My dear Miss Jefferson

Your letter which I received by Mr Stone gave me the most sincere pleasure, and I am rejoiced to think I shall hear from you more frequently, as it will in some measure make amends from a seperation, the thoughts of which will ever give me pain, and I still am foolish enough to believe we shall meet again, though that time may be so very distant, that it makes me quite melancholy, and I assure you the change of scene has not made me forget you and I now think it a great misfortune we ever knew you, car je sens que je vous aimerai toujours. Your accounts of Botidoux passion is quite ridiculous, she has certainly lost her senses. I have had two letters from the Clinq, which if I have time, I mean to answer this week. London is very empty, we go in the country tomorrow but return here Saturday or Sunday for a day or two, when we go out of [. . .] town for the summer, but pray direct to Gosvernor Square, as our letters will be sent after us.

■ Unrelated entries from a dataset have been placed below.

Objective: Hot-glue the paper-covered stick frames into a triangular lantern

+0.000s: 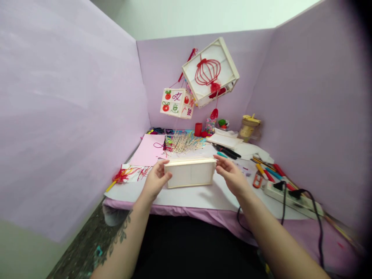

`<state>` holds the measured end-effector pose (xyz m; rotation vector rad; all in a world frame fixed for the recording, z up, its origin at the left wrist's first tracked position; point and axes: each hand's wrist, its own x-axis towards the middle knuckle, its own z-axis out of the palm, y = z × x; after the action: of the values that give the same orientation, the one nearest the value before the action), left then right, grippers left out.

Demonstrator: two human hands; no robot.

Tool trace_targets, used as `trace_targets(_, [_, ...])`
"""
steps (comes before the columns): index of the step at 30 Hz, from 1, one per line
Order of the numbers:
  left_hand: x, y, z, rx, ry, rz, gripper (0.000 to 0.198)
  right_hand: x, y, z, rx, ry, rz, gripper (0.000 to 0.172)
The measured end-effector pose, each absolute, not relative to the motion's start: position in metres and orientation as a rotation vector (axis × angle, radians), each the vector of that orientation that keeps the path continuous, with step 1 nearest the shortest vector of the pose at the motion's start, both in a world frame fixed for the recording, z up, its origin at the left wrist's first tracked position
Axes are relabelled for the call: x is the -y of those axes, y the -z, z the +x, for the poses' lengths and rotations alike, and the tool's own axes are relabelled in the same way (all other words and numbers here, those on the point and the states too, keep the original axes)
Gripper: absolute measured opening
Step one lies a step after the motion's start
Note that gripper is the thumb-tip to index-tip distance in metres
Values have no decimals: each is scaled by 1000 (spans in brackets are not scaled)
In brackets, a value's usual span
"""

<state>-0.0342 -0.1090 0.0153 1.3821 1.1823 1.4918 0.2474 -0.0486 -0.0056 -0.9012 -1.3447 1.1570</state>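
A white paper-covered lantern frame (190, 174) with pale wooden edges is tilted in front of me, above the white sheet on the table. At its left end, my left hand (157, 178) grips the edge, thumb on the near face and fingers behind. My right hand (231, 174) is at the opposite end, fingertips at the top right corner and thumb close to the side. The far side of the frame is hidden from me.
Finished lanterns (210, 73) hang at the back. Thin wooden sticks (183, 142), pink paper (148, 149) and red strings (121, 175) lie left. Pliers (226, 151), markers (265, 172), a corded power strip (293, 199) and a drink cup (249, 127) are right. Purple partitions enclose the table.
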Motion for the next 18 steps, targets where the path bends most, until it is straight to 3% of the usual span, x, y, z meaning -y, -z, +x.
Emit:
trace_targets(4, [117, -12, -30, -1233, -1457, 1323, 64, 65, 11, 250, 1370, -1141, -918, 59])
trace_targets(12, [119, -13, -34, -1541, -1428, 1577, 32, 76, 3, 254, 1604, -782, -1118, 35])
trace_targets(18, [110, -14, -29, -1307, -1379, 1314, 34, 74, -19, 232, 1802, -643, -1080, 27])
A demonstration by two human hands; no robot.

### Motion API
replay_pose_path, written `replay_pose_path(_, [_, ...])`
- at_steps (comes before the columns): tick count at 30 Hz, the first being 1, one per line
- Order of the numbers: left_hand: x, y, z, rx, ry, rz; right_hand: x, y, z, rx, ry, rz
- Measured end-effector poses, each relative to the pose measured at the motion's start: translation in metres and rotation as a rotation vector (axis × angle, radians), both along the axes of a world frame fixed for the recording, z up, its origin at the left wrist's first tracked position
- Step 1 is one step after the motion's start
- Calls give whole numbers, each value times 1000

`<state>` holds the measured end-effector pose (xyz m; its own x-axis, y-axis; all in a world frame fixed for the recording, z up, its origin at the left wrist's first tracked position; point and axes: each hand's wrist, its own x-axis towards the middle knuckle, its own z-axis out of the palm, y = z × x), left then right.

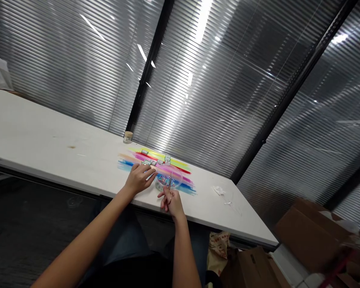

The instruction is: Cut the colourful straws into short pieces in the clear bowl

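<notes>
From where I stand, the right hand [171,201] has its grip closed through the handles of the scissors [170,182], whose long axis runs nearly straight up the frame, blades away from the person and over the clear round bowl [159,186]. The bowl sits at lower centre, just beyond that hand, with small coloured bits [167,181] in it. The left hand [141,178] is just beside its left side, palm down, fingers bent toward the bowl; I can't tell whether they pinch anything. Both forearms reach up from the bottom of the frame. Around the bowl, bright streaks [186,187] cross the white counter [48,124], small pale pieces [167,159] lying above it.
</notes>
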<state>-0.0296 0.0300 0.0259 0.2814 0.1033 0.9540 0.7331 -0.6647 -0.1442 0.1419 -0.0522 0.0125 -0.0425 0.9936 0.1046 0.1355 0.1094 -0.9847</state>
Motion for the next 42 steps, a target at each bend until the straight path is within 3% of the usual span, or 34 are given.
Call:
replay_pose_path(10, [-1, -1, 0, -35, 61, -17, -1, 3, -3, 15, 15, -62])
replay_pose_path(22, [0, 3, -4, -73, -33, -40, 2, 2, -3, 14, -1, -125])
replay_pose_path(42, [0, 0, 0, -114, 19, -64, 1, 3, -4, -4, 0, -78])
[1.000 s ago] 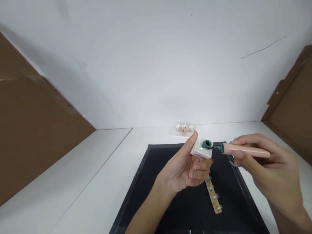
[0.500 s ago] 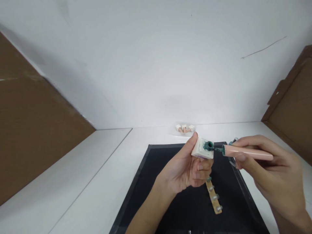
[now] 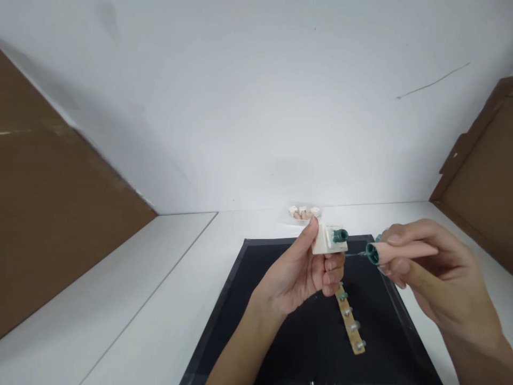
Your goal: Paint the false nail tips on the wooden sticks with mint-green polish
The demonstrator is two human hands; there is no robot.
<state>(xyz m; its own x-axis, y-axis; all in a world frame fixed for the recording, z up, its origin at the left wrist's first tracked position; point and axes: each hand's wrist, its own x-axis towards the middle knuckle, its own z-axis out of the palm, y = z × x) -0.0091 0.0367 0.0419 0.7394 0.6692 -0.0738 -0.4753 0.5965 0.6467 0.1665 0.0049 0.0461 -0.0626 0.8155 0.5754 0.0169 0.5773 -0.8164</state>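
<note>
My left hand (image 3: 298, 270) is closed around a white, square nail polish bottle (image 3: 324, 240). The bottle's dark green neck (image 3: 340, 236) is uncapped and tilts to the right, with smears around its base. In my right hand (image 3: 436, 272) is the pink cap (image 3: 406, 251), pinched between thumb and fingers. Its thin, green-coated brush (image 3: 356, 254) points left, just below the neck and outside the bottle. Something small and bluish (image 3: 379, 238) shows by my right fingertips; I cannot make out what it is.
A wooden strip (image 3: 352, 331) with several small clear and green pieces lies on the black mat (image 3: 304, 342). Behind it, a clear tray (image 3: 303, 216) holds more white bottles with pink caps. Brown cardboard panels (image 3: 60, 203) stand at both sides, before a white wall.
The bottle has moved slightly left and turned, its neck pointing more sideways. The brush has come away from the neck, and the cap has tilted in my right hand.
</note>
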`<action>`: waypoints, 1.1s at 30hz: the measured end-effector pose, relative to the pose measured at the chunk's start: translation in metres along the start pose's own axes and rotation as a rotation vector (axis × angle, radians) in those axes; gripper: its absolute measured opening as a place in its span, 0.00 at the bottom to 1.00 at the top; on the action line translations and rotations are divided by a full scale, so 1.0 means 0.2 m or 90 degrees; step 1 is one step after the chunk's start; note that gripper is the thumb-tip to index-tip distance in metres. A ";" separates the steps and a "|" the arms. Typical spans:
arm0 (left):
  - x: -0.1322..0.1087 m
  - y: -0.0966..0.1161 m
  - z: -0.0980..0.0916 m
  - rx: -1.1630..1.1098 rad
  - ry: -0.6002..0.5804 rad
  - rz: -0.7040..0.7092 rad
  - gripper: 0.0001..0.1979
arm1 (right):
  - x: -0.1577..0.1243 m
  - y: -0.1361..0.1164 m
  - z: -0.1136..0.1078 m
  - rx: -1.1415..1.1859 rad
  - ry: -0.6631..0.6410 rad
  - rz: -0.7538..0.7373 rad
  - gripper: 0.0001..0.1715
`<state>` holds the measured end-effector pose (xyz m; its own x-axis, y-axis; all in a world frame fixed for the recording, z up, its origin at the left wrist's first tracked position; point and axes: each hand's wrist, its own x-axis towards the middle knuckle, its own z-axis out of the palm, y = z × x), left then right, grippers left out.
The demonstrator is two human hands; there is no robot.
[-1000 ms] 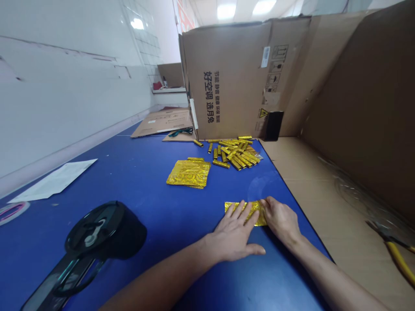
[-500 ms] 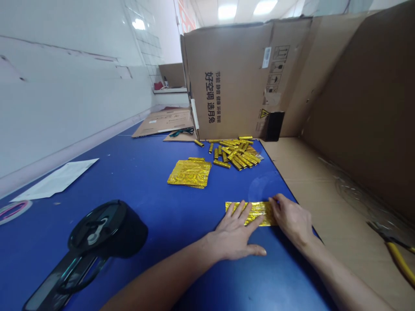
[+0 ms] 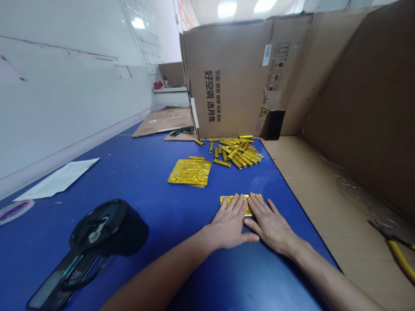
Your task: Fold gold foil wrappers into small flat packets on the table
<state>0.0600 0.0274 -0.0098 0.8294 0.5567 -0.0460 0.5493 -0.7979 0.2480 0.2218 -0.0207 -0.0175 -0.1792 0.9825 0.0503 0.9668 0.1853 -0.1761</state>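
My left hand (image 3: 231,221) and my right hand (image 3: 269,222) lie flat side by side on the blue table (image 3: 145,190), fingers stretched out. Both press on a narrow gold foil strip (image 3: 231,199), which shows only at its far edge and left end beyond my fingertips. A flat stack of gold foil sheets (image 3: 189,172) lies farther away to the left. Behind it a heap of several small gold foil rolls (image 3: 236,151) rests against the cardboard box.
A tall cardboard box (image 3: 233,77) stands at the back, brown cardboard (image 3: 324,203) covers the right side. A black device (image 3: 100,237) sits near left. White paper (image 3: 58,179) and a tape roll (image 3: 14,209) lie at left. Yellow-handled pliers (image 3: 397,252) lie at right.
My right hand slid from the strip's right end to its middle and flattened beside my left hand. The foil strip now looks narrower and lies a little farther from me.
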 end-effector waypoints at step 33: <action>0.00 -0.07 -0.02 0.040 0.007 -0.092 0.43 | -0.01 0.00 -0.07 0.006 0.046 -0.017 0.24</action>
<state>0.0512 0.0393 -0.0101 0.7405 0.6688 -0.0659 0.6682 -0.7222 0.1789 0.2239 -0.0229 -0.0029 -0.1910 0.9735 0.1259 0.9600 0.2120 -0.1831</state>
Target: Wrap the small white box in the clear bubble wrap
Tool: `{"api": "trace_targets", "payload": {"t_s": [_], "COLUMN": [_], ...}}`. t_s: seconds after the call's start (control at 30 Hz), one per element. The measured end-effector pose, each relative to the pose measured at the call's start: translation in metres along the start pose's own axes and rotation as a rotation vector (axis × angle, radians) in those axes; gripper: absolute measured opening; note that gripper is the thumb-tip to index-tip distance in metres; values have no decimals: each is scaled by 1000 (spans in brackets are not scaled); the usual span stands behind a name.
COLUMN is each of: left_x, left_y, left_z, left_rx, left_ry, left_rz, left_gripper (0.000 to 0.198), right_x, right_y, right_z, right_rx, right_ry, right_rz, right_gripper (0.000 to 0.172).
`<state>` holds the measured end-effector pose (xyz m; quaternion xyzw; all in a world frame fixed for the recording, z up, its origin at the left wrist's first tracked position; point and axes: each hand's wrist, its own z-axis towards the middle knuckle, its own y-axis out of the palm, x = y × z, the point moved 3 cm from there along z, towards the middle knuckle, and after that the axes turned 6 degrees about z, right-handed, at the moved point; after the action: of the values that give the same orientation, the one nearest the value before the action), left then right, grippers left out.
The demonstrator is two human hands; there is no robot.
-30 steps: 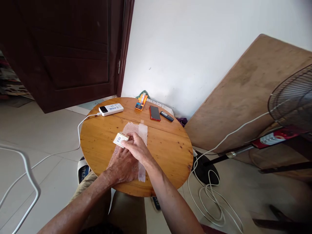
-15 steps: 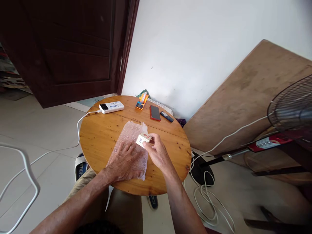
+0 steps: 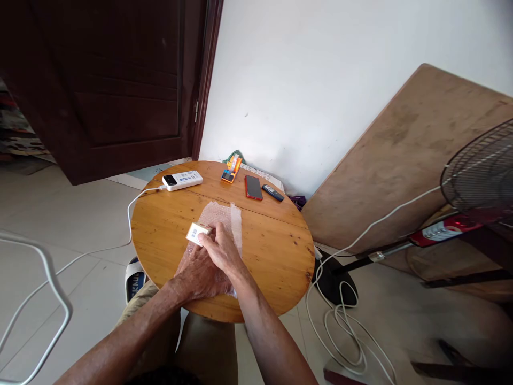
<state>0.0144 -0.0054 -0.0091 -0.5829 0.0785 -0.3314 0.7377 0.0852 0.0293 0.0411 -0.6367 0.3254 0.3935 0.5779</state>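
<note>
A sheet of bubble wrap lies on the round wooden table, with a whitish strip along its right edge. My left hand rests flat on the lower part of the wrap, its fingers partly covered by my other hand. Crossing above it, my right hand grips a small white box between thumb and fingers. Dark printed marks show on the box's upper face.
Toward the table's back are a white power bank with a cable, an orange tape dispenser, a red-edged phone and a dark small device. A standing fan and coiled cable are at right.
My right hand has carried the box leftward, from the wrap's right side to above my left hand. The strip at the wrap's right edge now lies flatter. My left hand stays on the wrap.
</note>
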Motion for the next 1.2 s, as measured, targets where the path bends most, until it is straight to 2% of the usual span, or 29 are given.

I have had the pleasure of seeing Mr Stuart whom you must remember at the balls, I was quite surprised to see him, we met him in the streets, Miss Coutts before we left Paris told us, he was expected there every day. I feel quite angry at Tom’s indifference, we have great reason to [. . .] complain of his forgetfulness, as he promised to get us two smart canes, which he was to send by Mr Stone: if he should now send them, I am so piqued at his little impressement that I should break (mine) at least instantly. Do you know if the Coutts’ have left or are leaving Panthemont, as I have not yet seen my passion and yours, Old Coutts, for as the short time we have been in town, we have had no carriage except the Dukes, and he is now in the country, he desired me to tell you that he hopes you like Mr Short as much as ever. You cannot imagine how much Mr Stone was mortified at not seeing you the day he called upon Mr Jefferson, indeed it was very cruel in you not to appear. Pray write to me soon, I cannot express what pleasure your letter gave me. Adieu, my dearest Miss Jefferson, pensez quelquefois a moi and believe me most sincerely yr affectionate

E. Tufton

I have not yet heard from that amiable creature at Bologne—

Tr (ViU: ER); partially dated; in an unidentified hand.

car je sens que je vous aimerai toujours: “because I feel I will always love you.” pensez quelquefois a moi: “think of me sometimes.”